Tày and Nùng performers at Kỳ Lừa market
       On the first day the gods of Tả Phủ go to visit Kỳ Cùng Temple, while on the last day the Kỳ Cùng deities return the call with a procession to Tả Phủ.  Near the temple before the processions begin, and at various places on the route, traditional dance performances entertain the crowds.  Nùng men put on a show with three dancers wearing fierce red demon masks.
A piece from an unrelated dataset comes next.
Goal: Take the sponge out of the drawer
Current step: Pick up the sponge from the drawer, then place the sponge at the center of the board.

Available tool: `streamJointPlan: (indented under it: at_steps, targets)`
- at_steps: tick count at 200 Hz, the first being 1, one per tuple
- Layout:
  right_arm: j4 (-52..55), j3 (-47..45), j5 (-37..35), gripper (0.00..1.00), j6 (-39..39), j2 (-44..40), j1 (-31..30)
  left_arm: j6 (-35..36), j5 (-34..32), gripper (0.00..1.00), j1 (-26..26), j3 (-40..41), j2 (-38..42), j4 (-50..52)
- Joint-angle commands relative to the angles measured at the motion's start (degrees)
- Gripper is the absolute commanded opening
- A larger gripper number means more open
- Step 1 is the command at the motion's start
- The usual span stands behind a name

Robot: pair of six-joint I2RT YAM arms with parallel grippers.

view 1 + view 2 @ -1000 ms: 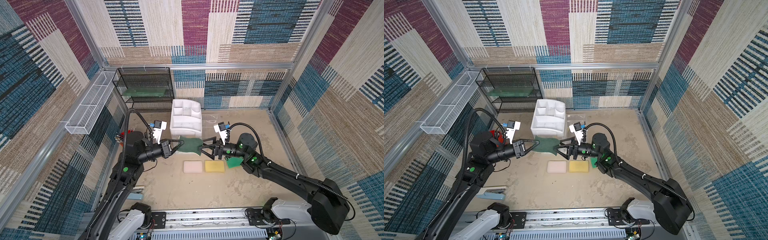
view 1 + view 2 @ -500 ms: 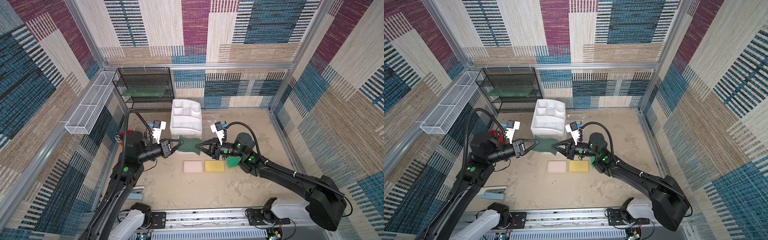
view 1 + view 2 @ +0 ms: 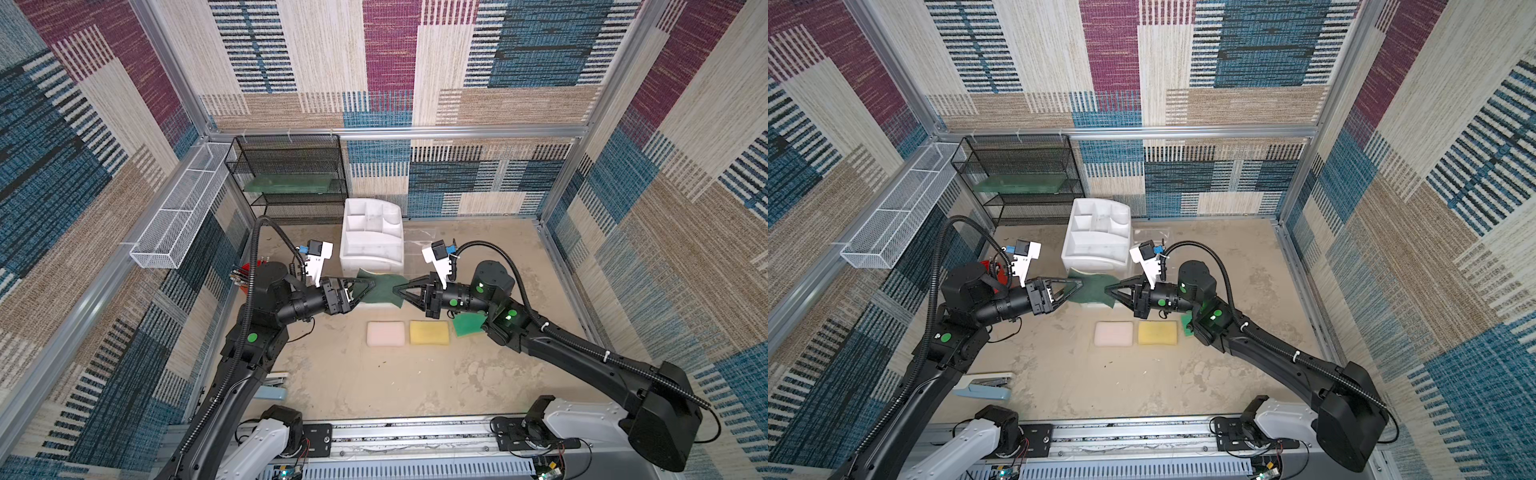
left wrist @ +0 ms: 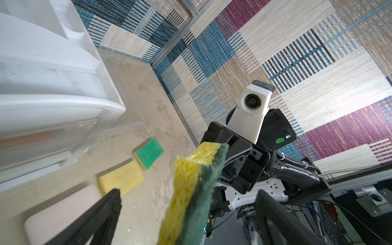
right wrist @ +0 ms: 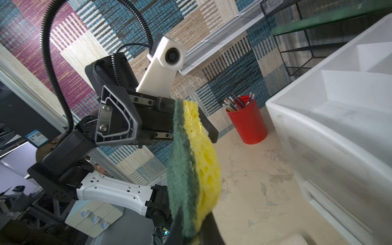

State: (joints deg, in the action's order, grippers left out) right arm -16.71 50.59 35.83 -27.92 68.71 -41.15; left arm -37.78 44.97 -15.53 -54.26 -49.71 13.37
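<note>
Whereas the yellow-and-green scouring sponge [image 3: 380,287] was pinched earlier by the left gripper [image 3: 362,291], it is now clamped from 3 o'clock by the right gripper [image 3: 397,291], with the left jaws spread. It is held aloft at 6 o'clock of the white plastic drawer chest [image 3: 372,249]; extraction is judged done.

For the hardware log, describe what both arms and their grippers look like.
The left arm and right arm are black, with white base links, round green stickers and a ribbed black cable hose. Each carries a white wrist camera housing with a blue connector. The left gripper and right gripper have black, triangular open-frame fingers.
</note>
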Motion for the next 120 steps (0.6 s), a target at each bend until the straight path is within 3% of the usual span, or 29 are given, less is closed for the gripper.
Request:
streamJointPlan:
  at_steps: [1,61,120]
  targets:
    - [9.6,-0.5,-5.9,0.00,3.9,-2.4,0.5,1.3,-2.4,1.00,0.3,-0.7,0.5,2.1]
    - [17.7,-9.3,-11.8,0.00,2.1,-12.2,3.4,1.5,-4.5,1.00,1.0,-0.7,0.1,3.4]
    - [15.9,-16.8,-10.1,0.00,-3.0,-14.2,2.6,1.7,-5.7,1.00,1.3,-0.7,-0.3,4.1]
Tày men follow with lion dances and a Vietnamese troupe performs a dragon dance. 
       Besides the dances, the procession itself is entertainment, with participants dressed in utterly gorgeous clothes.  Proceeding normally in a stately manner, at major intersections the line breaks into a quick-time figure-8 loop and then resumes its ordinary pace.  All along the way shopkeepers have erected candlelit altars with burning incense, laden with offerings to the passing deities.  These are mainly liquor and food items, cooked, raw and packaged.  The gods bless these offerings, as they did the roast pigs, fruits and glutinous rice cakes presented at their altars, and return the offerings to the people.  And when the processions are over and the dance costumes put away the celebrants are then free to indulge in the last act of the festival program—enjoying the blessings of the deities in the form of a big feast and a fine round of drinks.